Comida ainda é o problema

Com o consumidor tão apertado, não há como falar de inflação de demanda

Notas & Informações, O Estado de S.Paulo

15 de março de 2021 | 03h00

 Como o coronavírus, a inflação ataca sem preconceito e sem discriminação. Comer carne ficou 29,51% mais caro nos 12 meses terminados em fevereiro. Para o vegetariano a pancada também foi forte. Os preços de hortaliças e verduras subiram 23,30% nesse período. Cereais, leguminosas e oleaginosas, grupo onde se enquadram arroz, feijão e trigo, encareceram 57,83%. No caso de leite e derivados, a alta acumulada chegou a 15,44%. Na média, o custo de alimentação e bebidas aumentou 15% no intervalo de um ano. Convém pensar nesses dados para avaliar os números atualizados da inflação oficial, o Índice Nacional de Preços ao Consumidor Amplo (IPCA), publicados na quinta-feira passada pelo Instituto Brasileiro de Geografia e Estatística (IBGE).

Comida e bebida ainda são, para a maior parte das famílias, um dos itens principais do orçamento mensal. Além disso, comer é algo especialmente complicado neste país. O desemprego no Brasil é um dos maiores do mundo capitalista, o dobro do registrado, em média, nos 37 países-membros da Organização para Cooperação e Desenvolvimento Econômico. Além disso, os mais pobres perderam desde o começo do ano o auxílio emergencial. O auxílio deve voltar, mas será mais limitado que o de 2020. Apesar de tudo, o IPCA de fevereiro parece ter trazido uma notícia animadora sobre o custo da comida. Animadora, mesmo?

No mês passado o IPCA subiu 0,86%, a taxa mais alta para fevereiro desde 2016, quando a variação foi de 0,90%. Encareceram oito dos nove grandes itens considerados na pesquisa. O item alimentação e bebidas também subiu, mas bem menos que em janeiro. De um mês para outro a taxa recuou de 1,02% para 0,27%. A desaceleração é clara, mas, antes de festejá-la, convém observar alguns detalhes.

Para comer e beber, o consumidor brasileiro enfrentou uma alta de custos de 15% nos 12 meses até fevereiro. Alguns componentes da alimentação, como carnes e verduras, subiram além dessa média. A desaceleração ocorreu, portanto, quando o nível de preços já era muito alto.

Um exemplo simples pode esclarecer esse ponto. Um carro sobe o espigão da Avenida Paulista a partir do Ibirapuera e perde impulso uma ou duas quadras antes do topo. A velocidade diminui, mas o carro já está lá em cima. Qualquer movimento depois, digamos, do penúltimo quarteirão, ocorrerá a partir de um ponto muito elevado. Houve algo semelhante, em fevereiro, na evolução do custo da comida.

Para avaliar a situação do consumidor e identificar seus maiores problemas é preciso considerar mais que os dados de curto prazo, como os de janeiro e fevereiro. Com alta de 2,28% no mês passado, o item transportes teve impacto de 0,45 ponto na formação do índice geral (0,86%). Com variação de 0,27%, o grupo alimentação e comidas produziu efeito de apenas 0,06 ponto porcentual.
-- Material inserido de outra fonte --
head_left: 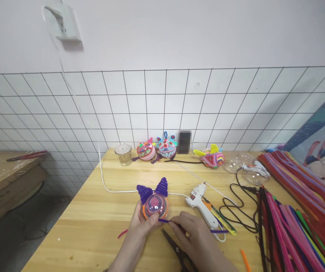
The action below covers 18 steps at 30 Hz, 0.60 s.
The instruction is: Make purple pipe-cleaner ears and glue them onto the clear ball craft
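Black scissors [179, 251] lie nearest you on the wooden surface [94, 211], just left of your right hand [193, 232]. That hand's grip is pinched shut on a purple pipe cleaner [165, 221], its near end meeting the ball ornament [156, 204]. Your left hand [141, 223] cups the ornament from below and behind, fingers closed around its lower shell, near the middle of the surface. The ball looks light and smooth, probably thin plastic, so it may slip or dent; keep holding the round body, not the two purple coiled horns, which look soft and easily bent. The pipe cleaner seems limp and fuzzy, so pinch it close to the working end. A white glue gun [199, 200] rests just beside your right hand.
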Tool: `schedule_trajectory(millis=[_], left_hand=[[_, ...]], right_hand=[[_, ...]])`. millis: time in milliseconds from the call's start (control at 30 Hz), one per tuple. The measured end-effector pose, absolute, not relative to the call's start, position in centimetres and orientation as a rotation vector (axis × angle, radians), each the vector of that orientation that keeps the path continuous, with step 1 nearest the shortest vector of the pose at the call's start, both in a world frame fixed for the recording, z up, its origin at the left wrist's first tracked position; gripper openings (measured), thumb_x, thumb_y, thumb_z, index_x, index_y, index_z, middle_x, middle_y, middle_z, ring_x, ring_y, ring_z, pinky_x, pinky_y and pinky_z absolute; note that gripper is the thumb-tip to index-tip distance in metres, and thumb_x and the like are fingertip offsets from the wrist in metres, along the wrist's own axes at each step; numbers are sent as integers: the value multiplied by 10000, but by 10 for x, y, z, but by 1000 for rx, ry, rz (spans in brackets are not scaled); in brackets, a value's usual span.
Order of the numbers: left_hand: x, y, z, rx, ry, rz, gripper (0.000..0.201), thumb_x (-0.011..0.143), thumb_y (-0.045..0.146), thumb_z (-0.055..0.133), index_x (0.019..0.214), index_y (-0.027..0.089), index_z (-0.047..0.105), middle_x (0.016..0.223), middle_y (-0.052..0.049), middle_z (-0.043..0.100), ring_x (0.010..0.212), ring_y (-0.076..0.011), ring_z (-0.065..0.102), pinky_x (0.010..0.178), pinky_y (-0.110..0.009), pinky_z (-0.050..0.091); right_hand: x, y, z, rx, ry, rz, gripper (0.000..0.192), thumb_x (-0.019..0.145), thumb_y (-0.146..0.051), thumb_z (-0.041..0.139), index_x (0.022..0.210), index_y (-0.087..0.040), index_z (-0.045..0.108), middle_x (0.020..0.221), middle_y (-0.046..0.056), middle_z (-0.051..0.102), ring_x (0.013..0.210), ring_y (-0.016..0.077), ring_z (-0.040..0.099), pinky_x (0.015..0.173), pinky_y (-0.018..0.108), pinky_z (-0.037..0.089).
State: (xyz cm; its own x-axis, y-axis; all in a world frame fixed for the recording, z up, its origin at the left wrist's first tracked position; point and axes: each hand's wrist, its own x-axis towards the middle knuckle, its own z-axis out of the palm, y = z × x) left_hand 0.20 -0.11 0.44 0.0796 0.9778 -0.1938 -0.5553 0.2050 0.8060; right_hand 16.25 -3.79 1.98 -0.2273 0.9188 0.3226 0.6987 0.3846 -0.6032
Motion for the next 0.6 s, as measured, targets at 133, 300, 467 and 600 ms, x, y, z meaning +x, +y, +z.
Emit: schedule_trajectory(millis=[133,300,467,600], left_hand=[[2,-2,7,637,838,1247,651,536,283,837,1131,199,584,1061,-142,688,993,-325,634,822,-429,521],[2,-2,7,626,829,1245,624,538,264,838,1108,207,591,1051,-128,692,982,-309,641,832,-417,516],[0,1,1,608,844,1209,607,521,266,847,1074,205,603,1071,-136,684,952,-311,650,834,-430,511],[-1,0,0,607,820,1218,604,520,272,846,1073,205,613,1077,-136,682,978,-316,639,856,-437,499]], right_hand=[[163,-38,19,-1393,-2012,449,191,910,-197,494,838,-202,671,712,33,669,657,170,625,602,250,443],[162,-37,19,-1411,-2024,448,202,905,-180,488,842,-195,680,713,41,669,654,174,621,600,256,443],[162,-37,19,-1399,-2032,458,197,906,-187,489,851,-203,678,715,35,668,658,174,628,600,258,440],[163,-37,16,-1390,-2021,463,192,912,-204,490,864,-219,676,719,28,669,664,174,634,604,260,441]])
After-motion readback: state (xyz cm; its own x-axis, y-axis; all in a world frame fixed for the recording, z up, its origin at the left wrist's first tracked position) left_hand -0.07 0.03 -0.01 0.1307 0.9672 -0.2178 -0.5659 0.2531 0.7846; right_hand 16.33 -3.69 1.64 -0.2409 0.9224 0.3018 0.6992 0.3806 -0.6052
Mas o gasto efetivo das famílias foi realizado com base em preços acumulados durante meses – muitos meses, em alguns casos.

A alta de alimentação e bebidas, 15% em 12 meses, foi a maior dos nove grandes itens cobertos pela pesquisa. A segunda maior variação, de 7,78%, foi do grupo artigos de residência, mas esse item pesa bem menos, no dia a dia, que habitação, transportes, saúde e cuidados pessoais e, naturalmente, alimentação e bebidas.

Com o resultado de fevereiro, a alta do IPCA chegou a 5,20% em 12 meses, superando a meta deste ano, de 3,75%, e quase batendo no limite superior de tolerância (5,25%). Números maiores ainda poderão surgir, estima-se no mercado. O dólar instável, com valores muito altos diante do real, poderá ser, como tem sido, um fator inflacionário. As ações do governo e o quadro político poderão influenciar o mercado cambial.

Falta verificar se o Banco Central (BC) tentará conter os preços elevando os juros básicos. Isso seria defensável se a inflação fosse atribuível à demanda, mas a situação dos consumidores impede essa explicação. Além disso, taxas maiores aumentarão os custos do Tesouro e poderão travar a reação econômica. Na próxima semana o BC anunciará sua nova decisão sobre os juros.